PARIS/TEHRAN, 27 October 2005 — Iranian President Muhammad Ahmadinejad’s call for Israel to be “wiped off the map” triggered widespread outrage yesterday and prompted Israel to describe the regime in Tehran as “a clear and present danger.”
“We believe that Iran is trying to buy time ... so it can develop a nuclear bomb,” said Israeli Foreign Minister Silvan Shalom in Jerusalem. “Iran is a clear and present danger,” he said at a joint press conference in Jerusalem with visiting Russian Foreign Minister Sergei Lavrov.
In Washington, the White House said the words of the hard-line Iranian president also underlined US concerns about Tehran’s nuclear ambitions. “It just reconfirms what we have been saying about the regime in Iran. It underscores the concerns we have about Iran’s nuclear operations,” spokesman Scott McClellan told reporters.
France will summon Iran’s ambassador to Paris to question him over Ahmadinejad’s call,” Foreign Minister Philippe Douste-Blazy said. “I learned of the comments ... according to which the president of Iran says he wants Israel to disappear and said the conflict in the Middle East would perpetuate an age-old fight between Jews and Muslims,” Douste-Blazy said in a statement.
Ahmadinejad made the comments at a conference in Tehran entitled “The World without Zionism.” “As the Imam said, Israel must be wiped off the map,” he said in a reference to Iran’s late revolutionary leader Ayatollah Khomeini. His comments were the first time in years that such a high-ranking Iranian official had called for Israel’s eradication, even though such slogans are still regularly used at regime rallies.

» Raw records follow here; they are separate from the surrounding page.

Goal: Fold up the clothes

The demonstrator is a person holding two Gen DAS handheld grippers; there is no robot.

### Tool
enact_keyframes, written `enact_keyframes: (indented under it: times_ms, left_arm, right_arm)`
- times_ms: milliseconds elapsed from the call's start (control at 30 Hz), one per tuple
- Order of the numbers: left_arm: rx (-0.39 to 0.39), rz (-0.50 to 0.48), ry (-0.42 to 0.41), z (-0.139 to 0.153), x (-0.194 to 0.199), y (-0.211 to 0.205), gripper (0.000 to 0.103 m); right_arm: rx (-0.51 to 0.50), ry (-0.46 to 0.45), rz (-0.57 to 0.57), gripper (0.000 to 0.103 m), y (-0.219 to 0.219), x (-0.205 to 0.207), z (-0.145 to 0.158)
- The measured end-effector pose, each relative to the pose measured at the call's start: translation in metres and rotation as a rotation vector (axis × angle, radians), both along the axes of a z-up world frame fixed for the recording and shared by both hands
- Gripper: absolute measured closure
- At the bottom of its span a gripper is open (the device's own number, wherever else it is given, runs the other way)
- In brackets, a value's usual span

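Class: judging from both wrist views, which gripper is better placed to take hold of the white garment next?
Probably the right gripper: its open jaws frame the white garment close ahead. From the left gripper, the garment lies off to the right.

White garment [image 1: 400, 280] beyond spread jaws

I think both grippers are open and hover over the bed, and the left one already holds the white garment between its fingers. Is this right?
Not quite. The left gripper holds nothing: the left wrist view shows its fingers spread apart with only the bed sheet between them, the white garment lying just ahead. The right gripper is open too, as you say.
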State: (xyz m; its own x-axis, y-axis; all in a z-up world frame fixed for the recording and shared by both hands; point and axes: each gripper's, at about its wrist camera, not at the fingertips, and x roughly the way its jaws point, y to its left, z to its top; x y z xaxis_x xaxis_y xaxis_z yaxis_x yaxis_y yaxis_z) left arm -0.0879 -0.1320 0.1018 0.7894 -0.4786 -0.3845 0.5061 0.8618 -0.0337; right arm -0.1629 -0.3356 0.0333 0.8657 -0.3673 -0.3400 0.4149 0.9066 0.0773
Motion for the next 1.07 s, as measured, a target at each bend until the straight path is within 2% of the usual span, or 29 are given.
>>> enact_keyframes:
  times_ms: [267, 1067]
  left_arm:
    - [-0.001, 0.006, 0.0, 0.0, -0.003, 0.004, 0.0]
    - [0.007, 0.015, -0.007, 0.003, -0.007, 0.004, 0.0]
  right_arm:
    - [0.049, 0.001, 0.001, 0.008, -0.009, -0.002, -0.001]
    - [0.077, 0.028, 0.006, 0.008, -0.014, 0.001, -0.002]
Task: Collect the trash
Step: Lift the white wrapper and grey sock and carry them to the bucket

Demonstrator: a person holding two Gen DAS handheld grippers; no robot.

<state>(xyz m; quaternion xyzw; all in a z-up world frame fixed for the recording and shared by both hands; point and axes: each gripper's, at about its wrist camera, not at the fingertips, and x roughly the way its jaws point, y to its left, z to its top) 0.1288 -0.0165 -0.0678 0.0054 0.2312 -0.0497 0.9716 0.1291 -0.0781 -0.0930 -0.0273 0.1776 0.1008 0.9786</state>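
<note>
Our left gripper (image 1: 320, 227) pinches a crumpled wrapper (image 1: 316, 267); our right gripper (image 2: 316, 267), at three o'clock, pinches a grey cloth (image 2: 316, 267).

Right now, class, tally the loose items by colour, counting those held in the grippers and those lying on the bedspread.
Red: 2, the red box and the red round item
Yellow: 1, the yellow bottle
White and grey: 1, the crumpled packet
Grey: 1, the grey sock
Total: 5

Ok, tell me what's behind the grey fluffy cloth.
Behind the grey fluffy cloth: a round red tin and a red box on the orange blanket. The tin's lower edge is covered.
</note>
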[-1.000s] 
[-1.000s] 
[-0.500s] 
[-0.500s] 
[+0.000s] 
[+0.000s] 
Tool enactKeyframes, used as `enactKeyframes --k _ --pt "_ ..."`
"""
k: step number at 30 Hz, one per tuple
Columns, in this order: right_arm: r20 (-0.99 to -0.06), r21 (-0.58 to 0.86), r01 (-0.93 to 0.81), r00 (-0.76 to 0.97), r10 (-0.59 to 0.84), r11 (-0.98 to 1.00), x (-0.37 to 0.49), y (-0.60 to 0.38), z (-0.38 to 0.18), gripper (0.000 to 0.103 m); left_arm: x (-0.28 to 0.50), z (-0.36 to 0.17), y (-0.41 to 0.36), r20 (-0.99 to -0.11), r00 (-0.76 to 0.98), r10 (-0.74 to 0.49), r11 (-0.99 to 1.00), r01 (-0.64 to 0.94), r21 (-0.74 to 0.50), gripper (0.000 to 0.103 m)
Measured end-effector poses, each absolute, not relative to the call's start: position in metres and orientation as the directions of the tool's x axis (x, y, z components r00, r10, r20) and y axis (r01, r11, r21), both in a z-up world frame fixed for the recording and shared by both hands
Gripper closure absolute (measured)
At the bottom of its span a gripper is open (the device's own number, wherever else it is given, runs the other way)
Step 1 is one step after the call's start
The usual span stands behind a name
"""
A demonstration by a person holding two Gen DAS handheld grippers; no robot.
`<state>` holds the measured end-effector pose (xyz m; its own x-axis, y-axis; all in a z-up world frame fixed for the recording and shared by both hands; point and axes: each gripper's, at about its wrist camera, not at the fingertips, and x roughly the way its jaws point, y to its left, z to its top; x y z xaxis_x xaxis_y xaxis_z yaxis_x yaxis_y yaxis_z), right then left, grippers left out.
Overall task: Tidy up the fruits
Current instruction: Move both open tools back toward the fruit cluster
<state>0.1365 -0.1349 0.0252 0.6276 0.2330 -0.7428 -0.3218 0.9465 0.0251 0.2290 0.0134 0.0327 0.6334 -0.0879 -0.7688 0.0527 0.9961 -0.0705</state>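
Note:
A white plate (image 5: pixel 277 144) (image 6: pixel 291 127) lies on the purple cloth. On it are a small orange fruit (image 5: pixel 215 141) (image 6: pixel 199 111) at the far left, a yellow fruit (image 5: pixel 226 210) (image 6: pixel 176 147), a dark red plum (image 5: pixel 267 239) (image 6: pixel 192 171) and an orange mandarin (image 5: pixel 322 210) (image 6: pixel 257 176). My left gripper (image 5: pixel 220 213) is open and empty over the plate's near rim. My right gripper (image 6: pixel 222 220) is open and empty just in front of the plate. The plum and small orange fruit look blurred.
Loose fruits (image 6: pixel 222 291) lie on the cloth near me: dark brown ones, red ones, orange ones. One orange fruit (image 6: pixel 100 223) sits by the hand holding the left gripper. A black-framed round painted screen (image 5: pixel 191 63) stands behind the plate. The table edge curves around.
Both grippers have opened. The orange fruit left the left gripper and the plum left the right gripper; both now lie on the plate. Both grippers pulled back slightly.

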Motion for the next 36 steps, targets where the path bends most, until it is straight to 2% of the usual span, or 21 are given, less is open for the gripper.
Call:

In Berlin, the German government said the comments were “completely unacceptable.” “If these comments were in fact made, they are completely unacceptable and should be condemned in the strongest terms,” said Foreign Ministry spokesman Walter Lindner.
In his speech Ahmadinejad said Israel’s establishment was “a move by the world oppressor against the Islamic world.” In Jerusalem, Shalom said Tehran had consistently shown its desire to wipe out Israel. “This kind of regime is very, very extreme and it would be a nightmare for all the international community if they had a nuclear bomb. We believe that the time has come to move the Iranian file to the (UN) Security Council and the sooner the better,” he said in remarks to reporters.
But the Russian foreign minister differed, saying Moscow had no substantial evidence that “we have a clear and present danger” from Iran’s nuclear program.